Praying for these mothers and sons by name, it was only later that I realized, I’d prayed for Muslim and Jewish mothers and sons, and agnostics and Evangelicals. I had placed them — all outside of time — before the Infant we call the One, the Word, the Wonder-Counselor, and before his Mother, who gave him her flesh and blood, and who would — forever and ever, science says — retain within her being (and within her very brain!) the microscopic bits of himself, and therefore his Divinity. As the mother of sons, I stood before this Mother-of-all-Mothers, and this Son-of-all-Sons and prayed for all-mothers, all-sons.

And I didn’t even realize I’d made a multi-faith Mitzvah, asking the prayers of the Greatest Mother, for the intentions of all the mothers, the help of all the son; asking the blessing of the Holy Son, upon all of the sons…and the mothers.

When he’d read the story of Jewish and Muslim folks making sandwiches for the homeless, my husband had made a point of mentioning that the story was illustrated with two women, to which I had shrugged and said, “well, that’s what women do, they go into the kitchen and make the tuna sandwiches for the hungry.”

“That’s sexist,” he teased.

In this hyper-PC year of 2016, I’m sure someone would say so, but the truth is, this is still what women do. Men and women are equal in dignity and responsibility, but they are also different, and amid them parents — even spiritual parents — are more different, still. They live under a kind of Sword of Damocles, knowing that at some point, their hearts will experience the thrust of a spear-tipped sorrow that wounds us to our core, on behalf of our children. Even in shared parenting, shared joy, shared grief, men and women cannot help but be different, and some of that may well be because of the lifelong, atomic connection between a mother and her children.

For women, our children’s lives are literally within our hearts and heads.

There is that old saying, “a daughter is a daughter all of her life, but a son is a son until he takes a wife.” It’s true. When a daughter marries and has children of her own, she is first a wife-and-mother, but some part of her comes back to her mother — they begin to share an understanding specific to the role.
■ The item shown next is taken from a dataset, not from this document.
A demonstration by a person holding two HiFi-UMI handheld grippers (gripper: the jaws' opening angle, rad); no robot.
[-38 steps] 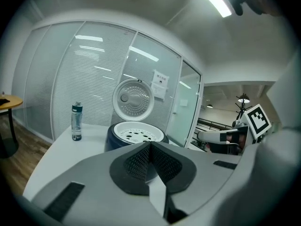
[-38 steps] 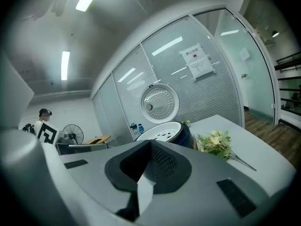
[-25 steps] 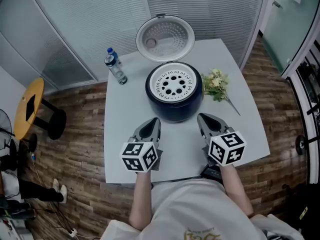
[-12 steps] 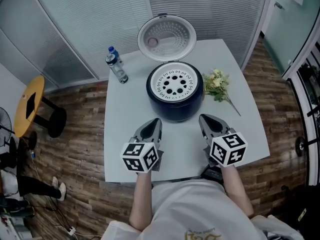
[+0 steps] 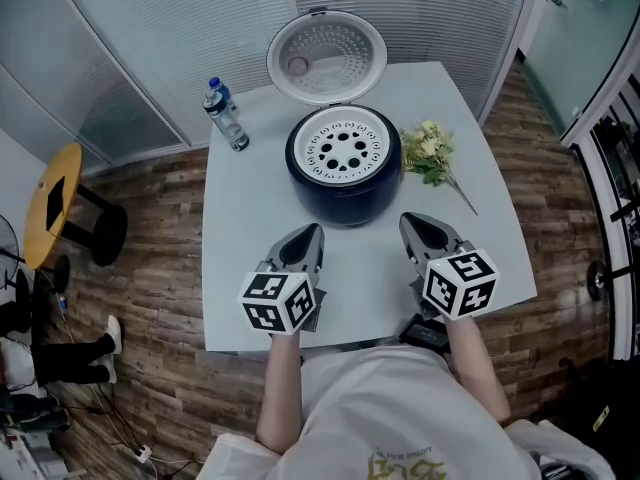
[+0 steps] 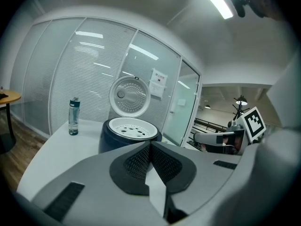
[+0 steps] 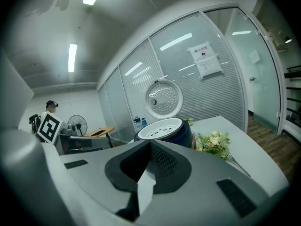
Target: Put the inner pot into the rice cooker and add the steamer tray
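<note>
head view, left gripper: jaws pressed together, empty, above the desk's near edge
right gripper: jaws together, nothing between, near edge, right of middle
rice cooker: mid-desk, apart from both grippers
steamer tray: seated in the cooker's top
flowers: just right of the cooker
lid: raised open, far edge
bottle: upright, far-left corner

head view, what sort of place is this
Probably an office room, not a kitchen: glass partition walls with blinds, wood-look floor, rice cooker on a plain white table.
</note>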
When a son marries, he is quite justly first a bridegroom — and a father — and his sonship is subordinate to all of that.

Happily, a fine daughter-in-law helps bridge that separation. But between sons and daughters and mothers, it is still different.

Everything is equal, all the time. It’s just the weight that is differently distributed.

God’s blessings upon all parents, but by the light shining upon a desolate cave, perhaps especially upon all Mothers — of every religion, or of no religion at all — and the children they carry within them, forever.